Institute of Neurosurgery, Fondazione Policlinico Universitario Agostino Gemelli IRCCS, Catholic University, Rome, Italy.
Neurosurgery Unit, Department of Neuroscience, Santa Maria della Misericordia, University Hospital, Udine, Italy.
Neurosurgery. 2021 Oct 13;89(5):873-883. doi: 10.1093/neuros/nyab320.
Ability to thrive and time-to-recurrence following treatment are important parameters to assess in patients with glioblastoma multiforme (GBM), given its dismal prognosis. Though there is an ongoing debate whether it can be considered an appropriate surrogate endpoint for overall survival in clinical trials, progression-free survival (PFS) is routinely used for clinical decision-making.

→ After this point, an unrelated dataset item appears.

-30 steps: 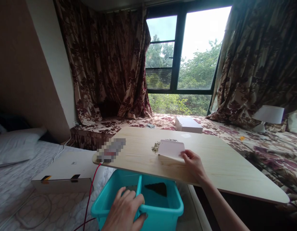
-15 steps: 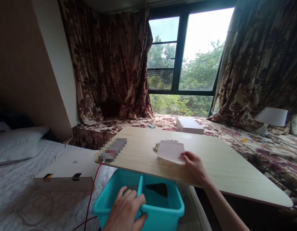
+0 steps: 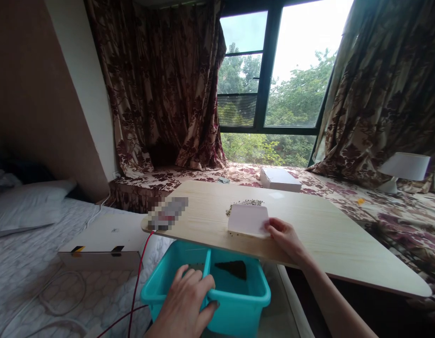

To investigate whether machine learning (ML)-based models can reliably stratify newly diagnosed GBM patients into prognostic subclasses on PFS basis, identifying those at higher risk for an early recurrence (≤6 mo).
Data were extracted from a multicentric database, according to the following eligibility criteria: histopathologically verified GBM and follow-up >12 mo: 474 patients met our inclusion criteria and were included in the analysis. Relevant demographic, clinical, molecular, and radiological variables were selected by a feature selection algorithm (Boruta) and used to build a ML-based model.
Random forest prediction model, evaluated on an 80:20 split ratio, achieved an AUC of 0.81 (95% CI: 0.77; 0.83) demonstrating high discriminative ability. Optimizing the predictive value derived from the linear and nonlinear combinations of the selected input features, our model outperformed across all performance metrics multivariable logistic regression.
A robust ML-based prediction model that identifies patients at high risk for early recurrence was successfully trained and internally validated. Considerable effort remains to integrate these predictions in a patient-centered care context.
鉴于胶质母细胞瘤(GBM)预后较差,评估患者的治疗后生存能力和复发时间是重要的参数。虽然目前仍在争论是否可以将其视为临床试验中总生存的合适替代终点,但无进展生存期(PFS)通常用于临床决策。
研究基于机器学习(ML)的模型是否可以可靠地根据 PFS 将新诊断的 GBM 患者分层为预后亚组,确定那些复发风险较高(≤6 个月)的患者。
根据以下纳入标准从多中心数据库中提取数据:组织病理学证实的 GBM 和随访时间>12 个月:474 名患者符合我们的纳入标准,并纳入分析。通过特征选择算法(Boruta)选择相关的人口统计学、临床、分子和影像学变量,并用于构建基于 ML 的模型。
随机森林预测模型在 80:20 的分割比上进行评估,AUC 为 0.81(95%CI:0.77;0.83),显示出较高的判别能力。通过优化从选定输入特征的线性和非线性组合中得出的预测值,我们的模型在所有性能指标上均优于多变量逻辑回归。
成功训练并内部验证了一种基于强大 ML 的预测模型,可识别出早期复发风险较高的患者。仍需要付出相当大的努力将这些预测整合到以患者为中心的护理环境中。